Wann ich meine ersten zögerlichen, tapsigen Tango-Schritte gemacht habe? Ich weiß es nicht mehr so genau, muss wohl schon ein paar Jährchen her sein. In einer Tanzschule, das ist gewiss. Vor, seit, rück, gehen im Rechteck, gemeinsam mit einem mir unbekannten Tanzpartner, der, zur Gänze konzentriert auf seine eigenen Füße, mich nur unsicher vor sich herschob, und an den ich mich heute nicht mehr erinnere. Dann der erste Ocho, eine kleine Drehung in der Hüfte, noch wackelig, ungelenk, aber mit Stolz. Anfangs schien alles irgendwie ganz leicht. Keine Ahnung, warum alle so stöhnten.

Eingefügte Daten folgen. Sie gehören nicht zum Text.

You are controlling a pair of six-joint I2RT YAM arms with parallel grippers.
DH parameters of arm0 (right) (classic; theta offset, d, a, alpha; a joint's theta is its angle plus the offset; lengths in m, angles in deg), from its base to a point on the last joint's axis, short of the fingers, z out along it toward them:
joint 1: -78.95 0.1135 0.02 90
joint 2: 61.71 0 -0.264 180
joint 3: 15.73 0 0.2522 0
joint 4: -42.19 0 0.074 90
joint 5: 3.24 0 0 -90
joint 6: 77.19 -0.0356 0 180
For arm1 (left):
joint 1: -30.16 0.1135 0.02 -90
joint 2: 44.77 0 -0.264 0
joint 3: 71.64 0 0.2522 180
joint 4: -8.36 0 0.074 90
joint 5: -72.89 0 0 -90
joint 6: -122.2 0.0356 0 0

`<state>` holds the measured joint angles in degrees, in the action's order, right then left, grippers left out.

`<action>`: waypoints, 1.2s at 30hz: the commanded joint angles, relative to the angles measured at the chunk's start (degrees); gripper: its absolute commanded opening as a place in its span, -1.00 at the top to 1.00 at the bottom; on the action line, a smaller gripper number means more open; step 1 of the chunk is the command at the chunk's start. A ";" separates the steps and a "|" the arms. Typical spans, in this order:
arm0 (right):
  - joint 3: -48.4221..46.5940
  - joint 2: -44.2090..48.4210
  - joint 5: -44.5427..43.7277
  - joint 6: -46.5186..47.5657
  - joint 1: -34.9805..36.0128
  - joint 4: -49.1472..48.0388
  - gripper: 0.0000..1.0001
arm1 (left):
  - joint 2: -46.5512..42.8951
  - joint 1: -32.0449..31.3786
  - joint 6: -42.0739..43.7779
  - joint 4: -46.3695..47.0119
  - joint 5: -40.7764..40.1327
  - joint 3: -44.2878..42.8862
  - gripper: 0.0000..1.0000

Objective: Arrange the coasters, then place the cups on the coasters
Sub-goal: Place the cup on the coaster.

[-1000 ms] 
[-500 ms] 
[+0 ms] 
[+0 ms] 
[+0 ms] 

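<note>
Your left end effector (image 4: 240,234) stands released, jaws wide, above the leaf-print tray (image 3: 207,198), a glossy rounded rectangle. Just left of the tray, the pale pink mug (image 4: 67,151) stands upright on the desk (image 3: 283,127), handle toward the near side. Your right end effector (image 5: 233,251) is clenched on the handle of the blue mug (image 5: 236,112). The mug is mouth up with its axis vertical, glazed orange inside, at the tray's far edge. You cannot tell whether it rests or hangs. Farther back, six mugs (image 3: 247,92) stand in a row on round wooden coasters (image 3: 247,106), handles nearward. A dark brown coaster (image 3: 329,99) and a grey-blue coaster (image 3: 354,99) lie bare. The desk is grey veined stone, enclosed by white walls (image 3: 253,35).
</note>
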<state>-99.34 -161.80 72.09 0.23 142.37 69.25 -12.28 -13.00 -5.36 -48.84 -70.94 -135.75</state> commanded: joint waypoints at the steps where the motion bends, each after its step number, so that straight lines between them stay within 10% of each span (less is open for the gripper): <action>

Tango? Den lernt man nie. Nie wirklich, nie ganz, nie bis zur Perfektion. Seufzten die, die es wissen mussten. Die jahrelang schon tanzten, übten. Immer nur eine Annäherung, ein weiterer winziger Schritt in die angestrebte Richtung, dorthin, wo diese leidenschaftliche Musik pulsiert, das Herz des Tangos schlägt. Kann ich als moderne, mittelstädtische und ahnungslose Europäerin, die ich keinen Bezug zur Geschichte des Tangos habe, die den Großteil ihres bisherigen Lebens ohne Tango ausgekommen ist, die ich noch nie in Buenos Aires, am Rio de la Plata war, der Wiege des Tango Argentino, die Gardel und Piazolla, Pugliese und Troilo nur als lose Namen vom CD-Cover kennt, kann ich also jemals so vermessen sein, den Tango lernen zu wollen? Begreifen, fühlen, tanzen zu wollen?

Ich habe nicht viel darüber nachgedacht. Ich wollte tanzen. Und die Musik, diese unter die Haut ziehende, leicht schwermütige, getragene Folgen von Tönen, Klängen, Rhythmen, die hat mir gefallen. Die hat sich wie von selbst getanzt. Das bisschen gehen und drehen, das schien recht einfach. Das erste Kreuzen, geht ja. Dazu der ernste Gesichtsausdruck der Tanzenden ringsum, wie sie achtsam, sorgsam ihre Schritte setzten, ihre Füße beobachteten, die langsamen Bewegungen, all das gab der Situation, passend zur Musik, Bedeutsamkeit, Tiefe. Und sah schon von Anfang an gut aus, wie ich befand. Ich beobachtete sie gerne, die anderen Paare, da war so viel konzentriertes Miteinander, so viel Gemeinsames - gemeinsames Tun, erforschen, den eigenen Körper, die Musik, den Rhythmus, die Bewegungen des anderen.

Und so habe ich mich durch ein, zwei, drei Anfängerkurse getanzt. Ein paar Stunden mit wechselnden Tanzpartnern, die jeder anders an die Sache rangingen… mal verkrampfter, mal lockerer, mal vorsichtiger, mal überzeugter. Man redete meist viel in diesen ersten Stunden: „Hab ich das richtig gemacht? Hast du das gespürt? Nein, du solltest doch kreuzen! Wie ging das noch mal? War das jetzt ein Ocho? Bitte nicht so fest drücken!“ usw. Geplapper und Geplauder, Gelächter, das die Unsicherheit übertünchen sollte, die Hemmungen und Ängste.

Ich tanze bis heute, ein-, zwei-, dreimal in der Woche. Ich lerne und übe und genieße bis heute. Und ich weiß heute: ich werde nie fertig sein mit dem lernen, ich werde ihn nie ganz verstehen, begreifen, den Tango – aber er hat mich gepackt, fasziniert mich von Mal zu Mal mehr, und ich bleibe dran. Eine routinierte Anfängerin, eine leidenschaftliche Tänzerin, willig, weiter einzutauchen in diese magische, mythische, wunderbare Welt des Tango Argentino.